Les femmes et les nouveau-nés endurant des conditions de vie épouvantables s'entassent sous des tentes inondées par les pluies et arrachées par le vent, alors que près de 80 % des bâtiments de l’enclave ont été détruits.
Les politiques israéliennes ont systématiquement “dévasté la capacité reproductive des Palestiniens de Gaza” par des ciblages d’établissements de santé, des restrictions sur l’entrée de matériel médical essentiel, la famine et malnutrition aiguë selon ces ONG.

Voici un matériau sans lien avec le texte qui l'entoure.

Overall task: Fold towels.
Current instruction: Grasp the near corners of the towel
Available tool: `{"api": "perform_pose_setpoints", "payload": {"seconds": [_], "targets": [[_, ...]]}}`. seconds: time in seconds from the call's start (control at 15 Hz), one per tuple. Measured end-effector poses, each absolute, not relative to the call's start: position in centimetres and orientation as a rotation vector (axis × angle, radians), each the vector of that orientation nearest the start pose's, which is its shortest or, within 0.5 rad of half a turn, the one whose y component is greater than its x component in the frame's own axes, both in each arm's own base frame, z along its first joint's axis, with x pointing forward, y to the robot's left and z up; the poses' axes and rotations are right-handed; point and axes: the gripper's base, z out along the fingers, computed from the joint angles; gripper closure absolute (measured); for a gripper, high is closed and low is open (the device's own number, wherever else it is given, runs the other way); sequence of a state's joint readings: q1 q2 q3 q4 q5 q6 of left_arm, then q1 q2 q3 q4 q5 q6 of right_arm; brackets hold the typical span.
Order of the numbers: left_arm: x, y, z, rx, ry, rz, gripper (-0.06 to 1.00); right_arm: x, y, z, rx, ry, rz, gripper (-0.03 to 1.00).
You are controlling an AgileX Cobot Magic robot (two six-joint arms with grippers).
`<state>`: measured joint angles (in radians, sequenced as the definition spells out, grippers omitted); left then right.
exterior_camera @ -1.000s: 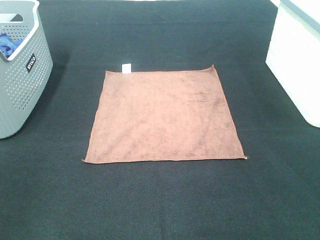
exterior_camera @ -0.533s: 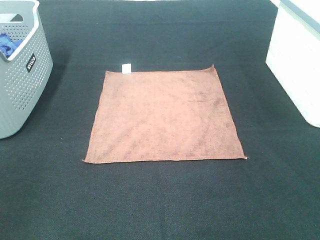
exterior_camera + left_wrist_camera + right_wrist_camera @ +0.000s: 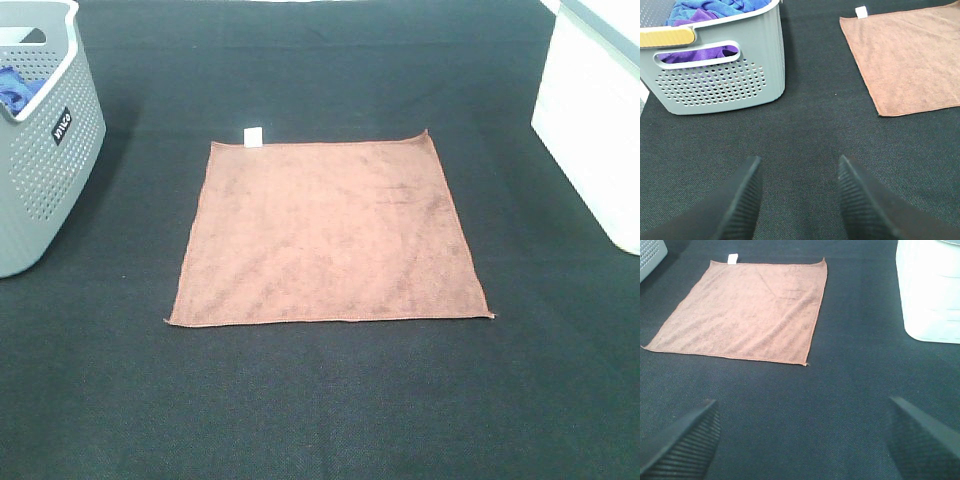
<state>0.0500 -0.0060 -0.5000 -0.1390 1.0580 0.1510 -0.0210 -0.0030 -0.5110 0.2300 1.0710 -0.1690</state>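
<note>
Grippers point(image 3: 799, 167) point(image 3: 802, 406) spread, towel point(image 3: 330, 232) unmoved.

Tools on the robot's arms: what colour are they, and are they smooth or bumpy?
Both are black. The left tool has two wide, rounded fingers covered in fine ridges. The right tool looks the same. No cables or markings show, and the arms themselves are out of view.

Left fingers point(image 3: 742, 200) and right fingers point(image 3: 682, 442) apart
</note>
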Motion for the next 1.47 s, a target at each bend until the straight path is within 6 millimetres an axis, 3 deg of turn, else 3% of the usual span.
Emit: {"api": "perform_pose_setpoints", "payload": {"seconds": [1.13,1.27,1.47], "targets": [[-0.6,-1.1,28.2,0.107,2.0,-0.04,0.48,-0.7,1.8,28.0,-0.146,2.017,0.165,0.13],[0.5,-1.3,29.6,0.087,1.909,-0.086,0.48,0.7,1.8,29.2,-0.076,1.965,0.204,0.13],[3.9,-1.4,31.1,0.028,1.863,-0.157,0.44,4.2,1.5,30.2,-0.013,1.966,0.218,0.13]]}}
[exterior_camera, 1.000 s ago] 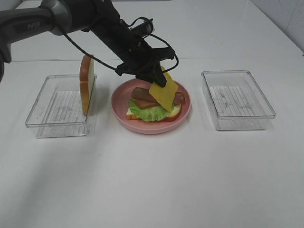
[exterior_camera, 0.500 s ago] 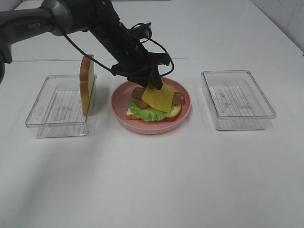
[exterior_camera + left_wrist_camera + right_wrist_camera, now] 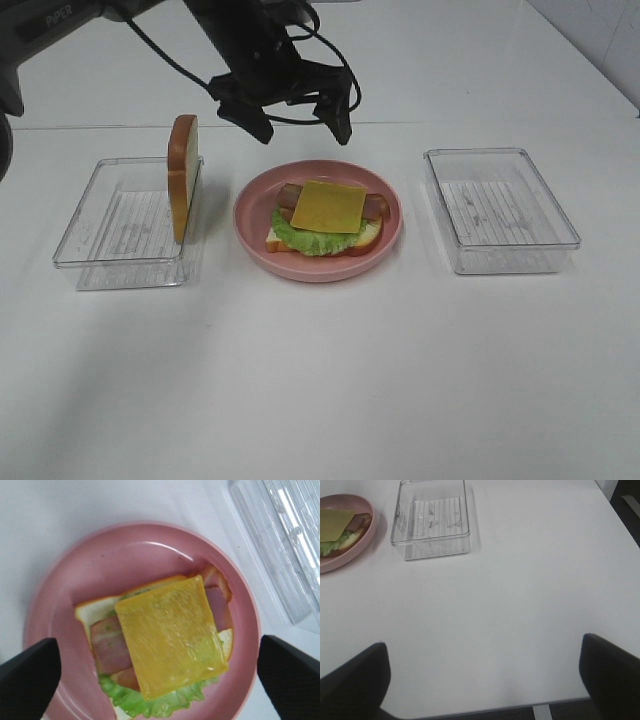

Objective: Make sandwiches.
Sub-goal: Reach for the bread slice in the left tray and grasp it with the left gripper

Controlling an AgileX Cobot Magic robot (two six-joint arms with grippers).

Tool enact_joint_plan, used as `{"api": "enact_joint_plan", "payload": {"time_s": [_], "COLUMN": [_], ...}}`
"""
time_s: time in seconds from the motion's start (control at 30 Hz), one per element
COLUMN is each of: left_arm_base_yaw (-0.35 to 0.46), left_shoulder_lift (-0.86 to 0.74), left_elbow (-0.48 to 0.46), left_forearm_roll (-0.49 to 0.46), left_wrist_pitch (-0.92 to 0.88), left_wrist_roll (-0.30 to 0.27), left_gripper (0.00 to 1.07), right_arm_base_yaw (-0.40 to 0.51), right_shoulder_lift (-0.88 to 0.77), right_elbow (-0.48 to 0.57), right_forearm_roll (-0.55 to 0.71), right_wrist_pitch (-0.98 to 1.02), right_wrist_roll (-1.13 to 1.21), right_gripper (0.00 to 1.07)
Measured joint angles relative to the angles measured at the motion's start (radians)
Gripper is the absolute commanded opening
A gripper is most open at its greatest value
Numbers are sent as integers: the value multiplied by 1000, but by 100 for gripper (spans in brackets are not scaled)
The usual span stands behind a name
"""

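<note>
On the pink plate lies a sandwich stack: a bread slice at the bottom, then ruffled lettuce, bacon strips, and a yellow cheese square flat on top. My left gripper hangs open above the plate's far side, its fingers spread wide and empty. In the left wrist view the left gripper looks straight down on the cheese. A second bread slice stands on edge in the left tray. My right gripper is open over bare table.
An empty clear tray sits right of the plate; the right wrist view shows this tray and the plate's rim. The white table's edge and a dark gap lie near the right gripper.
My left gripper opened and let go of the cheese, which now lies flat on the bacon. The gripper then rose and drew back from the plate. The right arm has not moved.
</note>
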Motion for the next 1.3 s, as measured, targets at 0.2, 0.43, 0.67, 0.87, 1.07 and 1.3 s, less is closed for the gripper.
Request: {"api": "enact_joint_plan", "payload": {"time_s": [0.2,0.43,0.67,0.87,1.07,1.3], "left_arm_base_yaw": [-11,-21,-12,77,138,140], "left_shoulder_lift": [-84,-220,-370,-438,-411,-342], "left_elbow": [-8,49,226,397,417,417], "left_forearm_roll": [60,115,274,307,290,274], "left_wrist_pitch": [6,7,7,13,18,17], "left_wrist_roll": [-44,-71,-137,-181,-193,-193], "left_gripper": [102,102,100,100,100,100], "right_arm_base_yaw": [0,0,0,0,0,0], "right_shoulder_lift": [0,0,0,0,0,0], "right_elbow": [0,0,0,0,0,0], "right_forearm_roll": [0,0,0,0,0,0], "right_wrist_pitch": [0,0,0,0,0,0], "right_wrist_roll": [0,0,0,0,0,0], "right_gripper": [98,98,98,98,98,98]}}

Toute chose à l'origine des entraves à la fertilité des femmes en âge de procréer du fait d’une augmentation des complications de grossesse, ainsi que des décès maternels et néonatals.
2 600 fausses couches
Le ministère de la santé de la bande de Gaza a enregistré 17 000 naissances au cours des six premiers mois de l’année 2025, soit une chute de 41 % par rapport à la même période en 2022. Dans le même temps, 2 600 fausses couches ont été signalées, ainsi que 220 morts liées à la grossesse, 1 460 naissances prématurées, et plus de 2 500 nourrissons nécessitant des soins intensifs néonatals.
D’après le rapport de PHR, ces chiffres ont été largement sous-estimés, la collecte systématique de données ayant été “sévèrement limitée” en raison de” l’effondrement quasi total du système d’information sanitaire de Gaza après le 7 octobre 2023”. Selon le Bureau des Nations unies pour la coordination des affaires humanitaires, environ 150 000 femmes enceintes et mères allaitantes ont, par ailleurs, été déplacées de force, privées d’accès aux soins de santé et aux services de soutien les plus élémentaires.

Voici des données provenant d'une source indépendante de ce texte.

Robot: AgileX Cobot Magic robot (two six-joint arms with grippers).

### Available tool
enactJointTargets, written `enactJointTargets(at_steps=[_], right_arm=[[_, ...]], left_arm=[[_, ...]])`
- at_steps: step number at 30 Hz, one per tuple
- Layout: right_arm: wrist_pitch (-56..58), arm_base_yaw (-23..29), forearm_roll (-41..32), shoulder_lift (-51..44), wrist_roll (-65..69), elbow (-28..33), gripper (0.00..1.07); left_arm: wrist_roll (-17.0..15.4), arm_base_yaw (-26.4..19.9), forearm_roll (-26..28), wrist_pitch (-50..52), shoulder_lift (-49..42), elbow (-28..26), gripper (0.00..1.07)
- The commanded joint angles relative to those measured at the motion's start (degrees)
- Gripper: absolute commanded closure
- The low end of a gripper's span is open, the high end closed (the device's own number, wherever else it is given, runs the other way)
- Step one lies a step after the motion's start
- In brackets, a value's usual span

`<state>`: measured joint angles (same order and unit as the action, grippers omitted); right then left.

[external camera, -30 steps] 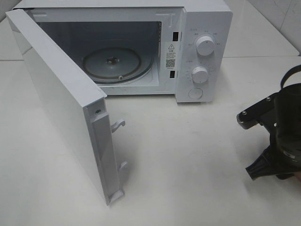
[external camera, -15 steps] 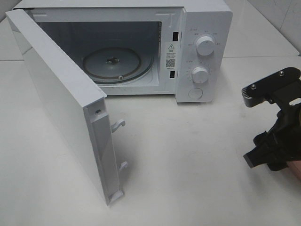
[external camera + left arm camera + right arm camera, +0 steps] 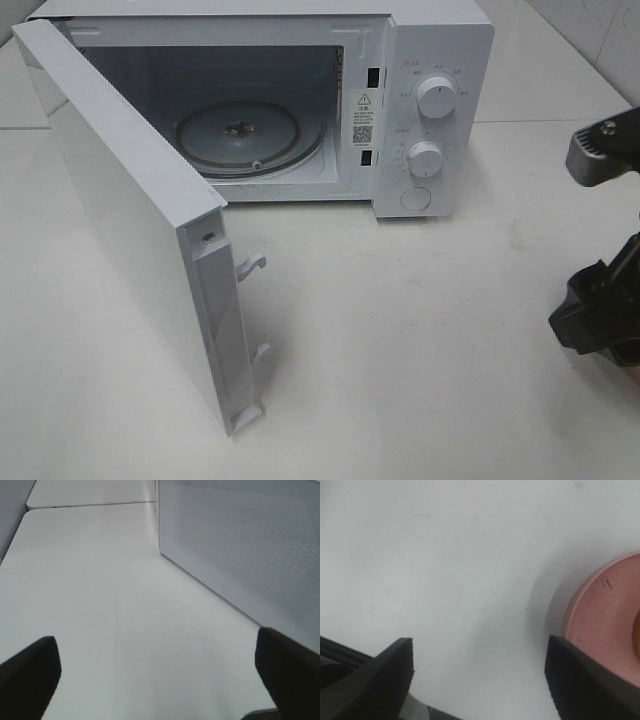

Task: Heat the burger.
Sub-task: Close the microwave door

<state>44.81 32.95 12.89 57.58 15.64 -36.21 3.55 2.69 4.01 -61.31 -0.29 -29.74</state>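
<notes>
On microwave: unreadable sticker | left claw spread | right claw spread, empty

Glossy white microwave, glass turntable, matt white table, smooth pink plate.

Left gripper: jaws spread wide, nothing between them.
Table: white, bare below the gripper.
Microwave door: perforated panel ahead, beside one fingertip.
</notes>
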Motion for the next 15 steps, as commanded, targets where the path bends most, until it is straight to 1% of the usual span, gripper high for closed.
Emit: enactJointTargets(at_steps=[1,2,7,15], right_arm=[[6.2,-0.2,-3.0,-2.2,-4.6,-3.0,0.33],[9.2,-0.2,-3.9,-3.6,-6.4,-4.8,0.33],[12.1,-0.2,-4.8,-7.4,-8.8,-7.3,0.33],[13.9,-0.2,-4.8,-14.7,-8.8,-7.5,0.33]], left_arm=[[0.0,-0.1,0.5,0.1,-0.9,0.2,0.08],[0.0,-0.1,0.5,0.1,-0.9,0.2,0.08],[0.0,-0.1,0.5,0.1,-0.9,0.2,0.08],[0.0,-0.1,0.5,0.1,-0.9,0.2,0.08]])
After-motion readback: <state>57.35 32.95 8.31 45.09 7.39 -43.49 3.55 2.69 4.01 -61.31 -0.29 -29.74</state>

“Au-delà de l’impact immédiat, les générations futures pourraient souffrir des effets physiques, sociaux et même génétiques” de l’effondrement du niveau de santé reproductive dans la bande de Gaza, assurent les auteurs de l’enquête. Une situation dramatique, qui perdure alors même qu’un cessez-le-feu a été annoncé en octobre dernier.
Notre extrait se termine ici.